SUPPLIED MATERIAL:
- Opening Delimiter -
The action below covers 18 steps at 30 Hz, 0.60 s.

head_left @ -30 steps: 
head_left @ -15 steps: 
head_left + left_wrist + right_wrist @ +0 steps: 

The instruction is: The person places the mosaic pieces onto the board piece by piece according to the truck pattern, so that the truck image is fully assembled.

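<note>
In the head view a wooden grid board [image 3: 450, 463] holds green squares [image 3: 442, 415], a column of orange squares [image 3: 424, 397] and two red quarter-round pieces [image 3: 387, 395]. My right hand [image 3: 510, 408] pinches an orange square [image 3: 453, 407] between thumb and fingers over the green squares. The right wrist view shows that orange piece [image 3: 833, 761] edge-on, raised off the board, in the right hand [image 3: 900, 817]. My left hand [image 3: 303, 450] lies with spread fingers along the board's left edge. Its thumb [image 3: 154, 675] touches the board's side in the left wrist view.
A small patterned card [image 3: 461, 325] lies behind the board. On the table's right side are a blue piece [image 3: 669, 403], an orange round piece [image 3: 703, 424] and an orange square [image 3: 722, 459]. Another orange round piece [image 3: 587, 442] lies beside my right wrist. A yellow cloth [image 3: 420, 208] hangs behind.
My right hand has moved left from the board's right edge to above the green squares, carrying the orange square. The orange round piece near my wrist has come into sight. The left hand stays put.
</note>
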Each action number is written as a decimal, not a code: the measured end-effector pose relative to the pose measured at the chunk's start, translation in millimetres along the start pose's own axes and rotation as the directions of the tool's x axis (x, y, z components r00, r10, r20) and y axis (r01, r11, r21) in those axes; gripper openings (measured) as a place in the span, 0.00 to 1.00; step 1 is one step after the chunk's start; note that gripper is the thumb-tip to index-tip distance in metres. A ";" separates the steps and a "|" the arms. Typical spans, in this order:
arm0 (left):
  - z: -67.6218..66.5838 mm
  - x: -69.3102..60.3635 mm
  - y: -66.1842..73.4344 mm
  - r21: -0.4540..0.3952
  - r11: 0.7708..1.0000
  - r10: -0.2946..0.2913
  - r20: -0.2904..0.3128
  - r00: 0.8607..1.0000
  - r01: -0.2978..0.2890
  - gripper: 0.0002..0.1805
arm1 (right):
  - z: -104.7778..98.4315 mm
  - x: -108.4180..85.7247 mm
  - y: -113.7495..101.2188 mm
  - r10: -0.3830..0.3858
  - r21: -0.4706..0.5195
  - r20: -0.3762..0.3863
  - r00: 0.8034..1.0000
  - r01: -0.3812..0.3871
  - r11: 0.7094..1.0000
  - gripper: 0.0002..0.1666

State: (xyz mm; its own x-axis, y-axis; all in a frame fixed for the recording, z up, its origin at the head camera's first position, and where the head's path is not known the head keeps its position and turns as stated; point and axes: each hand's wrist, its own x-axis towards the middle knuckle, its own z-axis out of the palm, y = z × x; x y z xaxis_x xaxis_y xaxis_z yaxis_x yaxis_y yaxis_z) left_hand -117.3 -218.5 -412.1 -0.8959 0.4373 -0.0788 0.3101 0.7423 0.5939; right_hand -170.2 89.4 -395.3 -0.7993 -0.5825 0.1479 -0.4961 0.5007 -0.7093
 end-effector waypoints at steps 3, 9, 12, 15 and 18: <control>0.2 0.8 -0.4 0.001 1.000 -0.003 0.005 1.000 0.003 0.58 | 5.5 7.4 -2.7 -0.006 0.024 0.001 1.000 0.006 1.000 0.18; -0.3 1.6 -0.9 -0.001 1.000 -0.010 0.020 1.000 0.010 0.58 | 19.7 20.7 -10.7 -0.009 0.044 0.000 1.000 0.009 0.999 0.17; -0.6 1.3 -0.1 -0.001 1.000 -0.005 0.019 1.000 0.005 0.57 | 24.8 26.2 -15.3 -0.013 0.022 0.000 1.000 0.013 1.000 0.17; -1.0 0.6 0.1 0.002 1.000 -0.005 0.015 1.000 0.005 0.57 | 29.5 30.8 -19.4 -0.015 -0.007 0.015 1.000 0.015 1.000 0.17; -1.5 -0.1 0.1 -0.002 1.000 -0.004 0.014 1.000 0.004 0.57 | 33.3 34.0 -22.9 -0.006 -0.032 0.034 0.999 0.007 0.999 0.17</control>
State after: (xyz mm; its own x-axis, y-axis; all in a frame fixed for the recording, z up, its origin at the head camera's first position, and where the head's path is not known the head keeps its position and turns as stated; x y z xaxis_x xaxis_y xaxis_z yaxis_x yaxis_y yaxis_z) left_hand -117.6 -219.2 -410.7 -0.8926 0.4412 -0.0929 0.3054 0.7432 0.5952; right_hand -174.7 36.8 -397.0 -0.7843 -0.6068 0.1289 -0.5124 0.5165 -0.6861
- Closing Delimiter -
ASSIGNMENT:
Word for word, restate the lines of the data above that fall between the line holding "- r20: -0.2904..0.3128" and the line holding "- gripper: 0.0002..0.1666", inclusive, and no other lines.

RESULT OF THIS TASK:
  - r20: -0.2904..0.3128
  - r00: 0.8607..1.0000
  - r01: -0.2978..0.2890
  - gripper: 0.0002..0.1805
arm1 (right):
  - z: -104.7778..98.4315 mm
  - x: -108.4180..85.7247 mm
  - y: -113.7495..101.2188 mm
  - r10: -0.3830..0.3858
  - r21: -0.4706..0.5195
  - r20: -0.3762..0.3863
  - r00: 0.8034..1.0000
  - r01: -0.3812..0.3871
  - r11: 0.7094..1.0000
  - gripper: 0.0002..0.1666

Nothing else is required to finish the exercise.